Qu’ont en commun la manette rouge de frein d’urgence dans le métro, des moteurs de 747 et le filtre à sable de turbines d’hélicoptère? Pierre Lauzon. Le professeur en technique d’usinage du Centre intégré de mécanique, de métallurgie et d’électricité (CIMME), à LaSalle, a une impressionnante feuille de route de plus de 40 ans d’expérience.
Son premier emploi de machiniste chez Vapor Canada consistait à mettre au point différentes pièces pour le métro de Montréal. «J’ai fabriqué le système de freinage d’urgence entièrement seul, autant la partie rouge que tout le dispositif qui se trouve sous les sièges qui immobilise le train», explique M. Lauzon.
Avec l’aide d’une équipe, il a aussi confectionné les portes-papillon des édicules. À l’époque, elles valaient plus de 8 000$ et devaient se replacer facilement. Le mécanisme est conçu pour rabattre les deux côtés si deux personnes tentent de sortir en même temps en cas d’urgence.
«Look» nocturne
En 1979, il a été embauché à l’usine de Rolls Royce sur l’autoroute 520, où il fabriquait des pièces pour les moteurs d’avions 747. «Mon patron n’aimait pas mon look, alors il m’a fait travailler de nuit», se rappelle le machiniste, tout en décrivant avec amusement ses cheveux longs et sa moustache.
Les avancées technologiques des machines servant à confectionner les pièces étaient telles à cette époque qu’il fallait s’adapter rapidement. Comme la formation était restreinte, Pierre Lauzon a profité du calme nocturne pour parfaire ses connaissances en lisant, voire déchiffrant les manuels d’instruction qui parfois étaient des photocopies manuscrites envoyées à la hâte.
Après sept ans, il a voulu relever de nouveaux défis. C’est alors que M. Lauzon est devenu installateur et inspecteur de nouvelle machinerie pour le distributeur Ferro Technique. Après la vérification de nouveaux équipements, il formait les employés qui devaient les manœuvrer au quotidien.
Effort de guerre
Un jour, trois hommes se sont présentés à son bureau. «Ils m’ont dit: le Canada est en guerre et vous êtes une denrée rare. Vous ne dormez pas chez vous ce soir, vous nous suivez. C’était l’armée canadienne, alors j’ai obtempéré», raconte-t-il, encore impressionné par cette anecdote.

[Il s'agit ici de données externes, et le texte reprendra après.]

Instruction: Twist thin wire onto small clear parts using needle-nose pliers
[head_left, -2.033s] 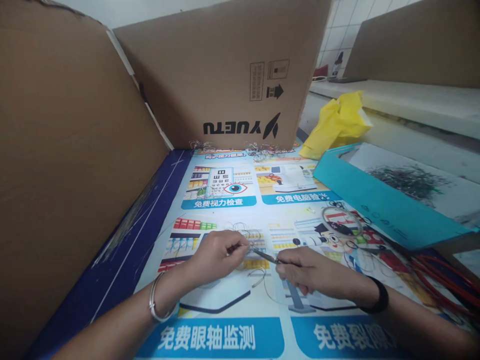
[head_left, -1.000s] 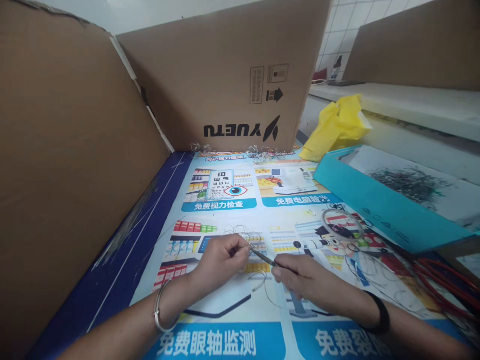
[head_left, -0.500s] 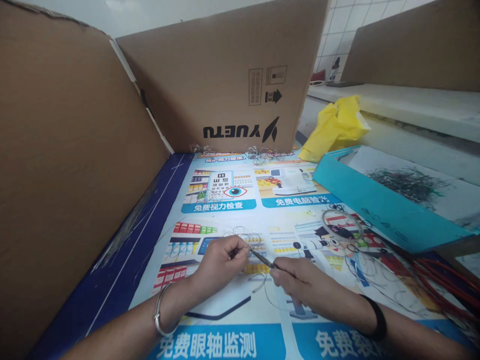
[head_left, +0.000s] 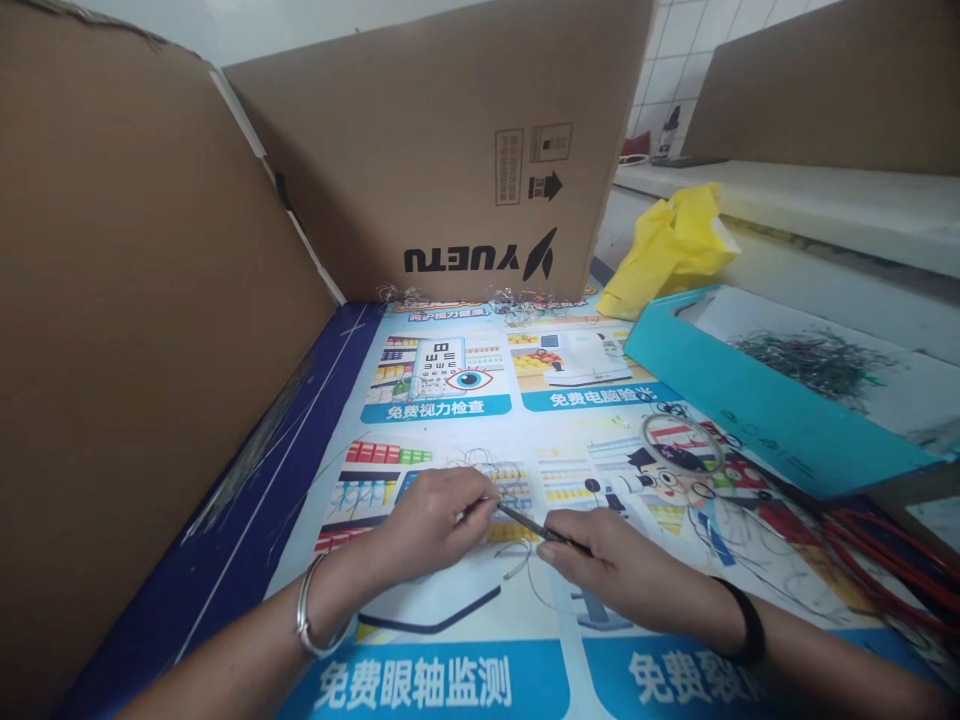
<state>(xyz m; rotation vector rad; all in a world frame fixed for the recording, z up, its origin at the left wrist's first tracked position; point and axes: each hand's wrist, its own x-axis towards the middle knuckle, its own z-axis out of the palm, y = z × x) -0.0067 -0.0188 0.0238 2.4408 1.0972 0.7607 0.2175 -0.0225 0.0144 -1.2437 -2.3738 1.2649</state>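
Note:
My left hand (head_left: 448, 515), with a silver bangle at the wrist, is closed in a pinch on thin wire (head_left: 480, 460); loose strands curl just beyond the fingers. My right hand (head_left: 604, 552), wearing a black wristband, wraps round slim dark pliers (head_left: 527, 521). Their tip points left and meets the wire at my left fingertips, and my palm hides most of the handles. Below the tip, between the hands, a pale curved strand (head_left: 517, 562) lies over the printed sheet (head_left: 525, 625).
Cardboard panels (head_left: 420, 150) stand at the left and back, with wire scraps (head_left: 517, 298) along the base. At right are a turquoise box (head_left: 750, 400) holding many short wire pieces (head_left: 817, 362), a yellow bag (head_left: 671, 250), a wire coil (head_left: 682, 445) and red cords (head_left: 877, 560).
The pliers' tip stays at my left fingertips, while my left fingers have rolled slightly further over the wire. The whole view has shifted a little.

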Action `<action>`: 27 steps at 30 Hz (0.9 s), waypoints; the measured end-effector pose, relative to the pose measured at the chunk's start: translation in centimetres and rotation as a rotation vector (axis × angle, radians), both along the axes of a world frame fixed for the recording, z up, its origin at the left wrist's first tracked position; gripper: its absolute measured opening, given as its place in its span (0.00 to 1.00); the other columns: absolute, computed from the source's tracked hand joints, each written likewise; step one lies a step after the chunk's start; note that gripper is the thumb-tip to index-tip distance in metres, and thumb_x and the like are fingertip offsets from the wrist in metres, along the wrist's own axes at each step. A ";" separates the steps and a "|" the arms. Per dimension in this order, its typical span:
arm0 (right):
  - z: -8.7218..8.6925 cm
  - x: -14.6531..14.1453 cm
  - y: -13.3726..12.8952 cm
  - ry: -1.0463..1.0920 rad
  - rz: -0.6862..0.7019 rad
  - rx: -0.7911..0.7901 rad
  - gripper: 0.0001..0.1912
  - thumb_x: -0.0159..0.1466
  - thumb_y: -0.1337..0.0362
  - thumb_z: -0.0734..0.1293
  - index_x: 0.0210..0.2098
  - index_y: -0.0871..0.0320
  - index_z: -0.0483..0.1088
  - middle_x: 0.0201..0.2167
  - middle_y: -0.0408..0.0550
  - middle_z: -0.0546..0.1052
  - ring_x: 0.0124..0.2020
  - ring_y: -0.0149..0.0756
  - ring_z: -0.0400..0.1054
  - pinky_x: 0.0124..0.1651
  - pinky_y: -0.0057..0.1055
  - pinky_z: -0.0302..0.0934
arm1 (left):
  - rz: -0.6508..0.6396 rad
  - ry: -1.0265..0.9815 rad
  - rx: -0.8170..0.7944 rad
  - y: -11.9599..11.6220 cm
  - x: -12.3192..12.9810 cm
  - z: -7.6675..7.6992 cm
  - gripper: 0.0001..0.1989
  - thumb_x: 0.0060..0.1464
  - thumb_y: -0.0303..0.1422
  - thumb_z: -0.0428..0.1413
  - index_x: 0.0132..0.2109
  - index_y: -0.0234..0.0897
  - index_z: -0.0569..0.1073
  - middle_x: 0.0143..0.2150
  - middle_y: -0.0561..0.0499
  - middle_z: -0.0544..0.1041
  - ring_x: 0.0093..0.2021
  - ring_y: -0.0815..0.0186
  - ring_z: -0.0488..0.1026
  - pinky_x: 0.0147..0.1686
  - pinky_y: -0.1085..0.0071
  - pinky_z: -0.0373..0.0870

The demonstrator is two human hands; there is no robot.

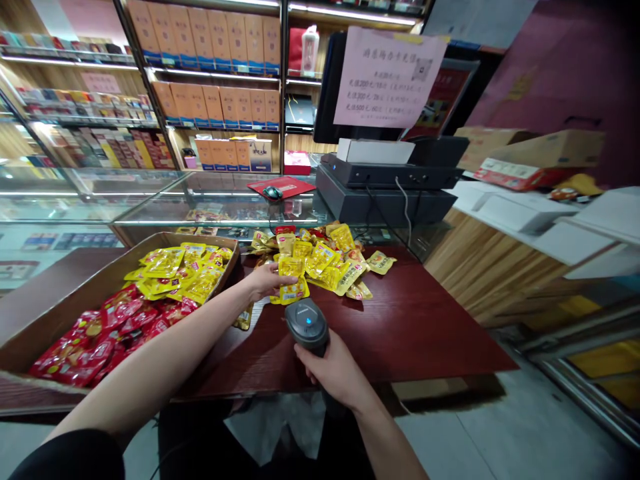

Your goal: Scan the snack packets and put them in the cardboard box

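Observation:
My left hand (264, 281) reaches to the edge of a loose pile of yellow snack packets (320, 259). Its fingers and thumb close on a yellow snack packet (291, 268), held up a little in front of the others. In my right hand (334, 368) is a dark barcode scanner (307, 323) with a small blue light on top. The scanner's head points toward the held packet, a short way apart from it. On the left, a cardboard box (15, 347) holds yellow packets (183, 267) at its far end and red packets (115, 333) nearer me.
Beyond the dark red tabletop (400, 333) stands a glass counter (160, 200) with a red mat (295, 187) and a mouse (273, 193). A monitor (327, 93) with a paper notice sits above a black cash drawer (380, 200). Stocked shelves line the back wall.

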State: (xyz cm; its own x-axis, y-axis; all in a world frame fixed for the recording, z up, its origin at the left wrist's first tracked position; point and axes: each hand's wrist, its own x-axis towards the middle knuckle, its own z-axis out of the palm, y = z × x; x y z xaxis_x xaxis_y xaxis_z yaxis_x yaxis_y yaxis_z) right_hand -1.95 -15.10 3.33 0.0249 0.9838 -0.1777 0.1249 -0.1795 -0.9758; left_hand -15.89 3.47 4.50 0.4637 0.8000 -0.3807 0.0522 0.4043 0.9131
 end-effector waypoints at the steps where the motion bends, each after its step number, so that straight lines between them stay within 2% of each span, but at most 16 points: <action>1: 0.1 -0.1 0.0 -0.001 0.003 0.001 0.11 0.56 0.62 0.70 0.36 0.58 0.66 0.15 0.35 0.67 0.15 0.27 0.61 0.18 0.23 0.56 | 0.003 -0.004 -0.005 0.0 0.0 0.0 0.36 0.23 0.35 0.76 0.46 0.36 0.77 0.46 0.43 0.81 0.42 0.57 0.80 0.38 0.66 0.76; 7: -0.2 0.1 0.1 0.009 0.006 0.042 0.10 0.57 0.62 0.70 0.35 0.57 0.66 0.16 0.36 0.68 0.15 0.28 0.61 0.19 0.24 0.57 | 0.062 0.013 0.029 0.1 0.1 -0.1 0.32 0.27 0.35 0.75 0.44 0.33 0.77 0.42 0.42 0.82 0.39 0.58 0.80 0.37 0.67 0.76; 13: -0.6 0.2 0.0 -0.007 0.000 0.038 0.10 0.58 0.61 0.69 0.35 0.56 0.65 0.16 0.35 0.68 0.15 0.28 0.61 0.18 0.23 0.56 | 0.000 -0.039 -0.012 0.2 -0.1 -0.1 0.34 0.25 0.34 0.76 0.45 0.34 0.77 0.43 0.42 0.82 0.40 0.57 0.80 0.38 0.65 0.77; 18: -0.1 0.3 0.3 0.012 -0.025 0.033 0.12 0.56 0.60 0.70 0.35 0.56 0.64 0.16 0.35 0.68 0.14 0.28 0.60 0.18 0.24 0.56 | 0.028 -0.042 -0.011 0.4 0.1 0.3 0.31 0.27 0.33 0.75 0.43 0.35 0.77 0.42 0.44 0.82 0.38 0.59 0.80 0.37 0.67 0.77; 20: 0.4 0.3 0.6 0.015 -0.021 0.032 0.12 0.56 0.59 0.70 0.34 0.56 0.64 0.16 0.35 0.68 0.14 0.27 0.60 0.18 0.24 0.56 | 0.056 -0.035 0.011 0.6 0.0 1.0 0.30 0.27 0.33 0.75 0.42 0.35 0.77 0.42 0.45 0.82 0.37 0.61 0.80 0.36 0.68 0.77; 23: 0.9 0.2 1.1 0.028 0.007 0.034 0.13 0.55 0.57 0.71 0.32 0.56 0.64 0.16 0.35 0.68 0.14 0.27 0.59 0.18 0.24 0.55 | 0.102 -0.018 0.055 1.2 -1.0 2.9 0.28 0.29 0.33 0.75 0.40 0.35 0.77 0.41 0.46 0.82 0.37 0.62 0.80 0.36 0.70 0.77; 27: 1.0 -0.4 1.7 0.045 0.024 0.038 0.17 0.54 0.55 0.72 0.34 0.57 0.64 0.17 0.36 0.68 0.15 0.28 0.60 0.18 0.25 0.55 | 0.221 0.015 0.124 2.1 -5.4 6.2 0.28 0.29 0.34 0.75 0.41 0.34 0.77 0.39 0.46 0.82 0.36 0.62 0.80 0.36 0.68 0.77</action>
State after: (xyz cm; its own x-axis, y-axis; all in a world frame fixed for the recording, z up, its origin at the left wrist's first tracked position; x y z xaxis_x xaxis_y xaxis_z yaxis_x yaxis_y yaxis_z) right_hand -2.36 -13.41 4.36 -0.0064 0.9900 -0.1409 0.0843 -0.1399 -0.9866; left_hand -21.27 5.54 10.66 0.2679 0.9224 -0.2784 -0.0113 0.2919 0.9564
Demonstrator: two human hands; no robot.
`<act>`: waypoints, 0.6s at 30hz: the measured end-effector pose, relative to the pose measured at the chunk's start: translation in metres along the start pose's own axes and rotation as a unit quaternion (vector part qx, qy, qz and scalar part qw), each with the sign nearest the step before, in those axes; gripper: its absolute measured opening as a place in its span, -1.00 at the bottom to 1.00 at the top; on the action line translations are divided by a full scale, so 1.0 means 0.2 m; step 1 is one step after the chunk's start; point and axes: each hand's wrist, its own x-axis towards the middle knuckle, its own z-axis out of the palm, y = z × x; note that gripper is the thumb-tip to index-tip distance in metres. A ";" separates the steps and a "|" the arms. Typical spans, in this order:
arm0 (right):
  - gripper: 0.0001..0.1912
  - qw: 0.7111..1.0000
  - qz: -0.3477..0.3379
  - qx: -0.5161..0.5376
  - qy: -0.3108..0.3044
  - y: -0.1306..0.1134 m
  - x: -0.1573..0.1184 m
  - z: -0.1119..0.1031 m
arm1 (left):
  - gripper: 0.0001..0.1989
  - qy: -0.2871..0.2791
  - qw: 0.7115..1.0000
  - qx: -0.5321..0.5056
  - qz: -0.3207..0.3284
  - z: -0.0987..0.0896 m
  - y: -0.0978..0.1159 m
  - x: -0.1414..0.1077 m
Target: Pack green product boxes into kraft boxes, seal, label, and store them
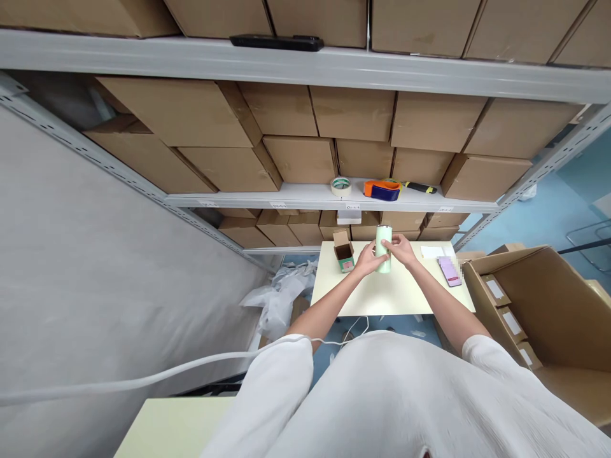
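Over the pale table (367, 299) a light green tumbler (383, 245) is held upright between both hands. My left hand (369, 259) is closed round its left side near the lower half. From the right, my right hand (401, 249) grips it with the thumb across the front. The tumbler's top rim looks dark or metallic. A small box (344, 256), green below with its brown cardboard flap up, stands on the table to the left of my left hand. Farther right lies a phone with a purple screen (449, 270), next to a white paper (431, 252).
Shelves full of cardboard boxes (305, 159) rise behind the table. On one shelf lie a tape roll (340, 186), an orange and blue tape dispenser (382, 189) and a cutter knife (420, 187). A large open carton (548, 305) holding small boxes stands right; plastic wrap (281, 292) lies left.
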 end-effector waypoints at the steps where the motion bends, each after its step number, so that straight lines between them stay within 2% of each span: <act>1: -0.35 1.000 -0.009 0.006 -0.007 0.00 0.00 0.00 | -0.35 0.003 1.000 -0.023 -0.011 0.00 0.00 0.01; 4: -0.40 0.998 -0.047 0.027 -0.036 -0.01 -0.02 -0.02 | -0.34 0.009 0.990 -0.127 -0.067 -0.03 0.00 0.03; 9: -0.45 0.994 -0.083 0.036 -0.063 -0.04 -0.05 -0.01 | -0.51 -0.009 0.947 -0.272 -0.172 -0.07 0.02 0.08; 13: -0.52 0.994 -0.092 0.018 -0.056 -0.05 -0.06 -0.01 | -0.51 -0.028 0.928 -0.299 -0.220 -0.08 0.03 0.09; 18: -0.54 0.995 -0.080 0.014 -0.063 -0.05 -0.06 -0.02 | -0.45 -0.043 0.931 -0.285 -0.224 -0.07 0.02 0.09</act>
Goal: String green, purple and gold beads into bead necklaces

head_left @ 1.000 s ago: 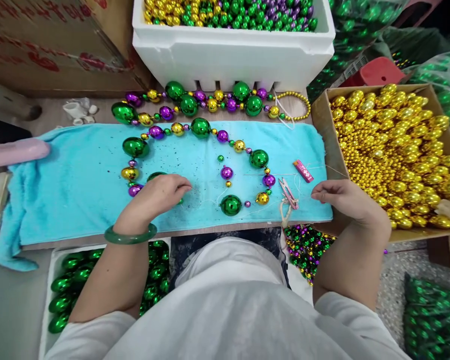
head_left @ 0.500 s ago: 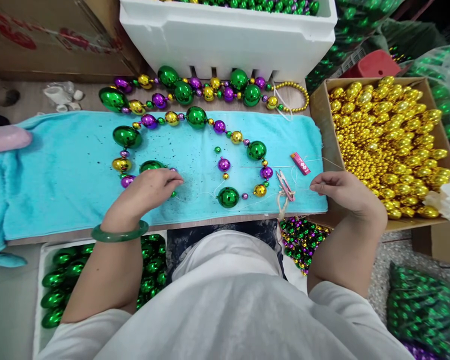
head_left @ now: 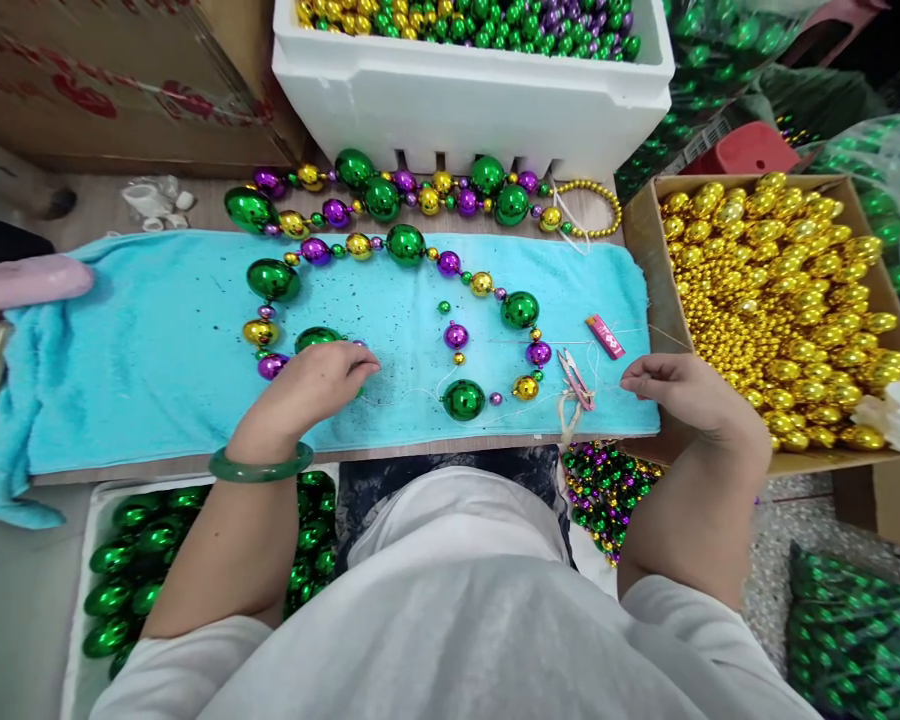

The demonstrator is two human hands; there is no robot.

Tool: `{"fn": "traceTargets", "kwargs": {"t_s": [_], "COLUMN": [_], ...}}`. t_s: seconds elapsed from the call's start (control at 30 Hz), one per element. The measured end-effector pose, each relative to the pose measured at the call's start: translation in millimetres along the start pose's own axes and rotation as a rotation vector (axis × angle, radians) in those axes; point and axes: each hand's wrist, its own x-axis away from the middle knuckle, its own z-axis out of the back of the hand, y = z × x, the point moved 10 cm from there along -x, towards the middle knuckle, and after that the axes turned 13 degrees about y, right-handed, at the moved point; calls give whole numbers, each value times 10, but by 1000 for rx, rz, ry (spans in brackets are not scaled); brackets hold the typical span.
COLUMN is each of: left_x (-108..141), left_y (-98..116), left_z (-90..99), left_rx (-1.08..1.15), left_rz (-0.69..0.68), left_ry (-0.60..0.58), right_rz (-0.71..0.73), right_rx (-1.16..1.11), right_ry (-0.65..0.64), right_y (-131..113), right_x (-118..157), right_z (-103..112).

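My left hand (head_left: 311,385), a green bangle (head_left: 261,462) on its wrist, is closed in a pinch over the left end of a bead strand, beside a large green bead (head_left: 319,340). What its fingertips hold is hidden. My right hand (head_left: 679,390) pinches a thin thread (head_left: 529,408) at the towel's right end. The strand of green, purple and gold beads curves over the blue towel (head_left: 157,360). Inside the curve lie a purple bead (head_left: 456,336) and a large green bead (head_left: 463,400). Pink-handled thread snips (head_left: 576,382) and a pink packet (head_left: 605,337) lie near my right hand.
Finished-looking bead strands (head_left: 382,198) lie behind the towel, before a white foam box (head_left: 465,100) of beads. A carton (head_left: 645,260) of gold beads stands right. Below the table edge are a tray (head_left: 82,590) of green beads and a heap of small beads (head_left: 604,490).
The view has tilted up a little, so more of the foam box shows and things sit lower and further right. Both hands keep nearly the same pinched pose over the towel.
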Motion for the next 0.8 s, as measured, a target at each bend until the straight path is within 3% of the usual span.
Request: {"fn": "traceTargets", "kwargs": {"t_s": [0.1,0.2,0.3,0.37,0.47,0.57,0.8], "left_x": [-48,-221,-495,-677,-852,-896,-714], "left_y": [43,142,327,483,723,837,594], "left_z": [65,163,177,129,46,-23,-134], "left_rx": [-1,-10,16,52,108,161,209], "left_rz": [-3,-4,-37,-83,-189,-254,-47], "left_ry": [43,140,211,222,214,185,178], "right_rz": [-20,-58,10,101,240,320,337], "right_rx": [3,97,125,60,-1,4,39], "right_ry": [14,190,447,509,469,429,243], "right_y": [12,-8,-288,-569,-972,-1217,-1455], "right_x": [-21,-105,-177,-212,-252,-262,-370], "right_z": [-5,93,158,43,-240,-441,-864]}}
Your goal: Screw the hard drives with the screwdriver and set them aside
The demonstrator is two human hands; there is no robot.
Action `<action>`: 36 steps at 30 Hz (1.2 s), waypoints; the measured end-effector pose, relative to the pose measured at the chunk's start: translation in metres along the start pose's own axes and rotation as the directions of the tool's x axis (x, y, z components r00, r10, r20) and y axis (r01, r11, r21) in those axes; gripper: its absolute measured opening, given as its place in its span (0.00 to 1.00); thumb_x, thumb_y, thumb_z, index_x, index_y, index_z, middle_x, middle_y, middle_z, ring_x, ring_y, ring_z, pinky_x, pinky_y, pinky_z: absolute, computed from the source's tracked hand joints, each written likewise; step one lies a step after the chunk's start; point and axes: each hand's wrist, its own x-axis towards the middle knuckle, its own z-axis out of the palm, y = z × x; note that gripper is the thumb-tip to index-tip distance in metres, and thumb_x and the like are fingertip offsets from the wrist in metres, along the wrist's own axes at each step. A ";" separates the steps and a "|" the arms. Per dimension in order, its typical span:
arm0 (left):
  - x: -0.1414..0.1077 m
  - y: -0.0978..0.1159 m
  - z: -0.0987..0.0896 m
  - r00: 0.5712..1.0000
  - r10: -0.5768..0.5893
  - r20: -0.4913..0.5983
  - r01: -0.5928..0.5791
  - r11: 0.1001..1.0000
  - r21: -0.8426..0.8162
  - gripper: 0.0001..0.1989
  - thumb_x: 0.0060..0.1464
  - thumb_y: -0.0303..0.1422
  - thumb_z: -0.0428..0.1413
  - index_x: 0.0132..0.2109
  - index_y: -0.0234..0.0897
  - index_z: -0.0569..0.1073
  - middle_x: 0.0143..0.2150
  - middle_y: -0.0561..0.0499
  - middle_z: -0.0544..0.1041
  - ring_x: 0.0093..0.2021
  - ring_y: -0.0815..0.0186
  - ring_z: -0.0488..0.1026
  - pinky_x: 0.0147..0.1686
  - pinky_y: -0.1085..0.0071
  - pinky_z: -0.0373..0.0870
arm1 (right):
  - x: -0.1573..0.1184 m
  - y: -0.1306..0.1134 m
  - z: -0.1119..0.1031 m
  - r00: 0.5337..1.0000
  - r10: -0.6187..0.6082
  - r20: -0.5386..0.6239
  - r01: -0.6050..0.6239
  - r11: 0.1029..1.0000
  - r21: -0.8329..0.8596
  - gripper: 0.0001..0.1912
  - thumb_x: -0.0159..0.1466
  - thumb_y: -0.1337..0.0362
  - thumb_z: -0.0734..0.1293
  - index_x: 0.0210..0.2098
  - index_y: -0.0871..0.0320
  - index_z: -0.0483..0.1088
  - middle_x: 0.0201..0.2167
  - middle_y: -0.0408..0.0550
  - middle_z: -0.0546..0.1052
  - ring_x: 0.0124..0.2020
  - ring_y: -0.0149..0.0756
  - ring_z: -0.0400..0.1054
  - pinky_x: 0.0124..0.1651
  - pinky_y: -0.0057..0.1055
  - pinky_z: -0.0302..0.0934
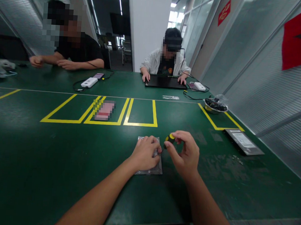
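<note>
A flat silvery metal drive lies on the green table in front of me. My left hand rests on top of it, fingers curled; whether anything is pinched under the fingertips is hidden. Just right of the drive, my right hand holds a short yellow-and-black screwdriver between thumb and fingers. Its shaft slants down toward the drive's right edge, near my left fingertips. The exact contact of the tip cannot be made out.
Another drive with a white label lies at right, beside small loose screws. Beyond are a metal bowl of dark parts, yellow tape outlines and a pixelated pink item. Two people sit across; one touches a black panel.
</note>
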 end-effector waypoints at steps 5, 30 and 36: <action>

Il avait été sélectionné pour mettre à contribution son savoir-faire. Installé dans une ancienne mine du nord de l’Ontario, son groupe restreint devait résoudre un problème d’infiltration de sable dans les turbines des hélicoptères qui devaient servir à la Guerre du Golfe, en zone désertique.
«Après quelques essais, j’ai eu un flash en pensant à une rectifieuse, un équipement utilisé dans l’industrie qui polit le métal», précise M. Lauzon. Il leur a fallu cinq mois et demi de travail pour trouver une solution, inspirée du tissu qui capte la poussière produite par la machine.
L’enseignant
C’est en formant les employés qu’il a eu la piqûre pour l’enseignement.
«J’adore apprendre des choses aux autres», avoue celui qui est devenu enseignant au début des années 1990. Aujourd’hui, M. Lauzon parle avec passion des créations métalliques de ses élèves. Des dizaines ornent les tablettes des corridors du CIMME et il raconte avec amusement les souvenirs qui s’y rattachent.
Devant l’une d’elles, il s’arrête. Des étudiants ont insisté pour faire une réplique en métal du Taj Mahal, ce mausolée indien fabriqué de marbre blanc. «J’ai pris les mesures à partir d’une photo. J’étais hésitant parce que la réussite de ce cours reposait entièrement sur ce projet», explique-t-il.
En 2010, le Mexique lui a demandé de démarrer un nouveau programme à l’université autonome de Zacatecas. Pendant six mois, il a formé les enseignants. «Dans mes temps libres, j’ai fabriqué un drone, raconte le machiniste, visiblement fier. Malheureusement, je me le suis fait voler à mon retour au Québec.»
Bientôt âgé de 65 ans, Pierre Lauzon a décidé de ne plus travailler autant et de se concentrer sur l’enseignement. Comme son cerveau est en constante ébullition, il est déjà à élaborer la prochaine pièce métallique qu’il confectionnera, au grand plaisir de ses élèves.